What needs to be done → Copy out each entry precisely; no image belongs in the result.

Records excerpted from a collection
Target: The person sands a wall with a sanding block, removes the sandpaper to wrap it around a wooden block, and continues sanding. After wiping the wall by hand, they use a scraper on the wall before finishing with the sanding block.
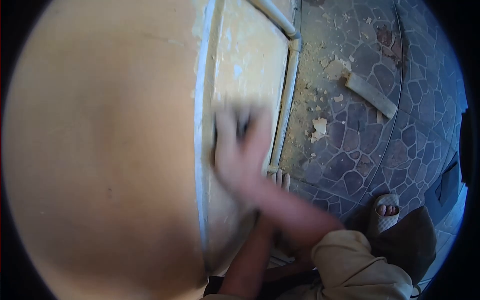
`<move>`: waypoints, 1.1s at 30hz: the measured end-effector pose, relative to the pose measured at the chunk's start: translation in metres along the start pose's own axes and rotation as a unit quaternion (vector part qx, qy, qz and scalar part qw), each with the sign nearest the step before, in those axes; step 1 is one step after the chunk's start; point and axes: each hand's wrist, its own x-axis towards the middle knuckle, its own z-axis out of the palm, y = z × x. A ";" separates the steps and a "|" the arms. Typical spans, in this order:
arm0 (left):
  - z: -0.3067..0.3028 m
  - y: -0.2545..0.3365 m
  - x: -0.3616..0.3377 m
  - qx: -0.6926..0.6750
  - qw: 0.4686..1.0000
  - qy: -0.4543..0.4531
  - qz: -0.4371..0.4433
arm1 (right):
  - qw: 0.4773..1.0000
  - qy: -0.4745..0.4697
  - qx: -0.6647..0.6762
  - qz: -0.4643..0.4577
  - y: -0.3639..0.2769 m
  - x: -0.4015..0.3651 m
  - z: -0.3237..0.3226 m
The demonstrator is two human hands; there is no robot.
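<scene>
My right hand (237, 150) is over the recessed, cream-painted wall panel (250, 55), just beside a pale raised edge (201, 100). Motion smears its fingers. They look bent round something with a dark part, too blurred to name. Below and partly behind the right forearm is my left hand (280, 180). Its fingertips show stretched out near the lower end of a cream-painted pipe (286, 105); the rest of that hand is covered. Patches of paint on the panel are scuffed and flaked.
A smooth orange-beige wall surface (110, 125) fills the left side. Paint flakes (319, 129) and crumbly debris lie on the stone-patterned floor (370, 135), with a pale block-like strip (371, 95) farther right. A foot in a light slipper (387, 210) stands at lower right.
</scene>
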 end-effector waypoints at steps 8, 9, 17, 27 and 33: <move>0.030 -0.007 0.014 0.020 0.996 0.083 -0.008 | 0.997 -0.012 0.076 -0.012 0.009 -0.026 -0.005; 0.037 -0.004 0.012 0.052 0.996 0.072 -0.017 | 0.994 -0.017 0.103 -0.018 0.014 -0.035 -0.008; 0.044 0.002 0.008 0.023 0.998 0.059 -0.024 | 0.998 -0.005 0.054 0.011 -0.001 -0.026 -0.003; 0.059 -0.006 0.003 -0.189 0.973 0.133 0.028 | 0.999 0.003 -0.034 -0.026 -0.008 0.039 0.016; 0.044 -0.002 0.006 0.001 0.992 0.125 -0.002 | 0.998 -0.048 -0.001 -0.028 0.016 -0.037 -0.014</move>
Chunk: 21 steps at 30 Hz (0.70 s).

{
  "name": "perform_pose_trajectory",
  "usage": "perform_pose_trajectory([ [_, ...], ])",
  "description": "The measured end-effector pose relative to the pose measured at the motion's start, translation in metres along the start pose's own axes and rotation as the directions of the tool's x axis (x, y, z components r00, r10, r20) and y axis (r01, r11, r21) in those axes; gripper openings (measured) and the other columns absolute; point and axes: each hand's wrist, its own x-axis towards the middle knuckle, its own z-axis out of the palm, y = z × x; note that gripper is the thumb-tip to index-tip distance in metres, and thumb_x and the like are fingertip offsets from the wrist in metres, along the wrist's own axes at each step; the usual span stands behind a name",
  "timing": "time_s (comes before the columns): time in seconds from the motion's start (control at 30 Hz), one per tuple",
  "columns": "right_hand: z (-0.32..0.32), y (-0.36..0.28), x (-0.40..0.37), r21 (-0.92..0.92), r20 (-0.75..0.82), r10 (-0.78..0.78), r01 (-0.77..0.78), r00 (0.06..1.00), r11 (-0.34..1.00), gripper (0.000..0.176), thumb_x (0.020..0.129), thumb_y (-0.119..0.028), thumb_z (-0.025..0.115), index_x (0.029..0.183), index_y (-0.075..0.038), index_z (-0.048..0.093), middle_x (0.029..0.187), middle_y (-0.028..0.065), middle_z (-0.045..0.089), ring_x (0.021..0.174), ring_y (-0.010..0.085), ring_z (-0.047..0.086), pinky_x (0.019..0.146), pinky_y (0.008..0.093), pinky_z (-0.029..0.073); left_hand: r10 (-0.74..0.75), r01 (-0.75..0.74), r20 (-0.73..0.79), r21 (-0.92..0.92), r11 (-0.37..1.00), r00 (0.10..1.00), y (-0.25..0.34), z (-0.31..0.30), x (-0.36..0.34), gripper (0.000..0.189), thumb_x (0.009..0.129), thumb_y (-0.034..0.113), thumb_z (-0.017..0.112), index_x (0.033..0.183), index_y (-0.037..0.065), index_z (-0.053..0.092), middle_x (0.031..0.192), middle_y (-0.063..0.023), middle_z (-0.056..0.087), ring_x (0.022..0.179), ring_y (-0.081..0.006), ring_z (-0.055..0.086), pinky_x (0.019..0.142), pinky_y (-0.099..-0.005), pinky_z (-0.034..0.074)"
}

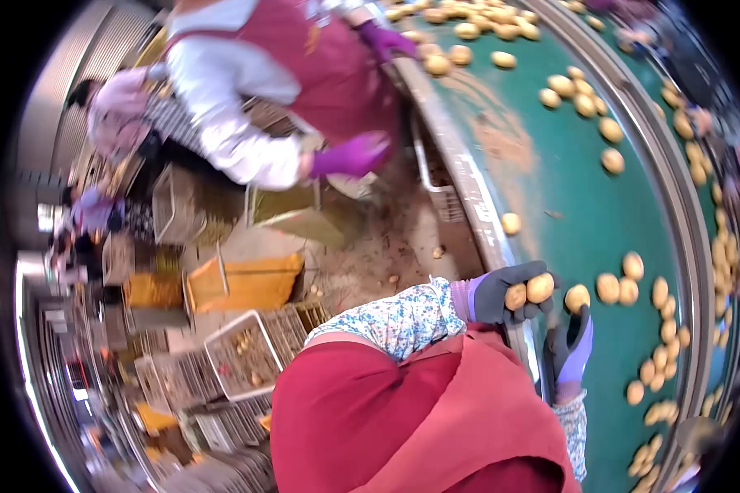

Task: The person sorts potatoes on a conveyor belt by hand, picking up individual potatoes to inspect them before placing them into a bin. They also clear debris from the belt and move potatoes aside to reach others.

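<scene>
My left hand (pixel 506 293), in a dark glove with a purple cuff, is palm up over the metal edge of the belt. Its fingers curl around two potatoes, a larger potato (pixel 539 287) and a smaller potato (pixel 515 297). Just right of it, my right hand (pixel 571 349), gloved alike, reaches over the green conveyor belt (pixel 571 218). A finger of that hand overlaps a potato (pixel 577 297), which seems gripped at the fingertips; the far side is hidden. Two potatoes, one of them this potato (pixel 608 287), lie close by on the belt.
Many potatoes (pixel 493 16) lie along the belt, and a metal rail (pixel 674 164) runs down its far side. A co-worker in a red apron (pixel 329 74) and purple gloves stands beside the belt. Crates (pixel 247 353) and an orange container (pixel 247 282) fill the floor at left.
</scene>
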Motion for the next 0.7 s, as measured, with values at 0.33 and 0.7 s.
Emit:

Task answer →
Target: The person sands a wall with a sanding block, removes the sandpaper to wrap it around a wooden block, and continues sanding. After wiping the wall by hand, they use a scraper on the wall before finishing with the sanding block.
`<move>`: waypoints, 1.1s at 30hz: the measured end-effector pose, relative to the pose measured at the chunk's start: translation in metres along the start pose's own axes and rotation as a unit quaternion (vector part qx, qy, qz and scalar part qw), each with the sign nearest the step before, in those axes; step 1 is one step after the chunk's start; point and axes: each hand's wrist, its own x-axis towards the middle knuckle, its own z-axis out of the palm, y = z × x. A ";" separates the steps and a "|" the arms. Typical spans, in this order:
arm0 (left):
  - z: -0.3067..0.3028 m
  - y: -0.2545..0.3365 m
  - x: -0.3616..0.3377 m
  - qx: -0.6926..0.6750
  - qw: 0.4686..1.0000
  - qy: -0.4543..0.4531
  - qz: -0.4371..0.4433
arm1 (right):
  - qw: 0.4773..1.0000
  - qy: -0.4745..0.4697
  - qx: -0.6647..0.6762
  - qz: -0.4643..0.4577
  - y: -0.3639..0.2769 m
  - x: -0.4015..0.3651 m
  - z: -0.3237..0.3226 m
The demonstrator is two human hands; there is no robot.
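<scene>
My right hand (237, 150) is over the recessed, cream-painted wall panel (250, 55), just beside a pale raised edge (201, 100). Motion smears its fingers. They look bent round something with a dark part, too blurred to name. Below and partly behind the right forearm is my left hand (280, 180). Its fingertips show stretched out near the lower end of a cream-painted pipe (286, 105); the rest of that hand is covered. Patches of paint on the panel are scuffed and flaked.
A smooth orange-beige wall surface (110, 125) fills the left side. Paint flakes (319, 129) and crumbly debris lie on the stone-patterned floor (370, 135), with a pale block-like strip (371, 95) farther right. A foot in a light slipper (387, 210) stands at lower right.
</scene>
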 end-effector waypoints at steps 8, 9, 17, 27 and 33: <move>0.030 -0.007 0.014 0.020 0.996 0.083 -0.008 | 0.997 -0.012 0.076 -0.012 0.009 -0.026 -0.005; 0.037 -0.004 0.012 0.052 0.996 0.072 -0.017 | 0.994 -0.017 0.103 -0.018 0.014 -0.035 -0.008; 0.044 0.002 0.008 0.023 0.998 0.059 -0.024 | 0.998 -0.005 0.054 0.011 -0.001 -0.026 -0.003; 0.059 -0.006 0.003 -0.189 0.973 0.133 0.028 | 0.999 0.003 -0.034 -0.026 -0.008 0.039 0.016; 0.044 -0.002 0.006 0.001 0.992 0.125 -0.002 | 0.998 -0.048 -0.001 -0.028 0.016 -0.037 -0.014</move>
Chunk: 21 steps at 30 Hz (0.70 s).

{
  "name": "perform_pose_trajectory",
  "usage": "perform_pose_trajectory([ [_, ...], ])",
  "description": "The measured end-effector pose relative to the pose measured at the motion's start, translation in metres along the start pose's own axes and rotation as the directions of the tool's x axis (x, y, z components r00, r10, r20) and y axis (r01, r11, r21) in those axes; gripper openings (measured) and the other columns absolute; point and axes: each hand's wrist, its own x-axis towards the middle knuckle, its own z-axis out of the palm, y = z × x; note that gripper is the thumb-tip to index-tip distance in metres, and thumb_x and the like are fingertip offsets from the wrist in metres, along the wrist's own axes at each step; the usual span stands behind a name",
  "timing": "time_s (comes before the columns): time in seconds from the motion's start (control at 30 Hz), one per tuple",
  "columns": "right_hand: z (-0.32..0.32), y (-0.36..0.28), x (-0.40..0.37), r21 (-0.92..0.92), r20 (-0.75..0.82), r10 (-0.78..0.78), r01 (-0.77..0.78), r00 (0.06..1.00), r11 (-0.34..1.00), gripper (0.000..0.176), thumb_x (0.020..0.129), thumb_y (-0.119..0.028), thumb_z (-0.025..0.115), index_x (0.029..0.183), index_y (-0.075..0.038), index_z (-0.048..0.093), middle_x (0.029..0.187), middle_y (-0.028..0.065), middle_z (-0.045..0.089), ring_x (0.021..0.174), ring_y (-0.010..0.085), ring_z (-0.047..0.086), pinky_x (0.019..0.146), pinky_y (0.008..0.093), pinky_z (-0.029..0.073); left_hand: r10 (-0.74..0.75), r01 (-0.75..0.74), r20 (-0.73..0.79), r21 (-0.92..0.92), r11 (-0.37..1.00), r00 (0.10..1.00), y (-0.25..0.34), z (-0.31..0.30), x (-0.36..0.34), gripper (0.000..0.189), thumb_x (0.009..0.129), thumb_y (-0.034..0.113), thumb_z (-0.017..0.112), index_x (0.033..0.183), index_y (-0.037..0.065), index_z (-0.053..0.092), middle_x (0.031..0.192), middle_y (-0.063..0.023), middle_z (-0.056..0.087), ring_x (0.022..0.179), ring_y (-0.081..0.006), ring_z (-0.055..0.086), pinky_x (0.019..0.142), pinky_y (-0.099..-0.005), pinky_z (-0.034..0.074)"
}


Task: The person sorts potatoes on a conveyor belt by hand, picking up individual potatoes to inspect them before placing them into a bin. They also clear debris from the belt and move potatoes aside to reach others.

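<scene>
My left hand (pixel 506 293), in a dark glove with a purple cuff, is palm up over the metal edge of the belt. Its fingers curl around two potatoes, a larger potato (pixel 539 287) and a smaller potato (pixel 515 297). Just right of it, my right hand (pixel 571 349), gloved alike, reaches over the green conveyor belt (pixel 571 218). A finger of that hand overlaps a potato (pixel 577 297), which seems gripped at the fingertips; the far side is hidden. Two potatoes, one of them this potato (pixel 608 287), lie close by on the belt.
Many potatoes (pixel 493 16) lie along the belt, and a metal rail (pixel 674 164) runs down its far side. A co-worker in a red apron (pixel 329 74) and purple gloves stands beside the belt. Crates (pixel 247 353) and an orange container (pixel 247 282) fill the floor at left.
</scene>
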Motion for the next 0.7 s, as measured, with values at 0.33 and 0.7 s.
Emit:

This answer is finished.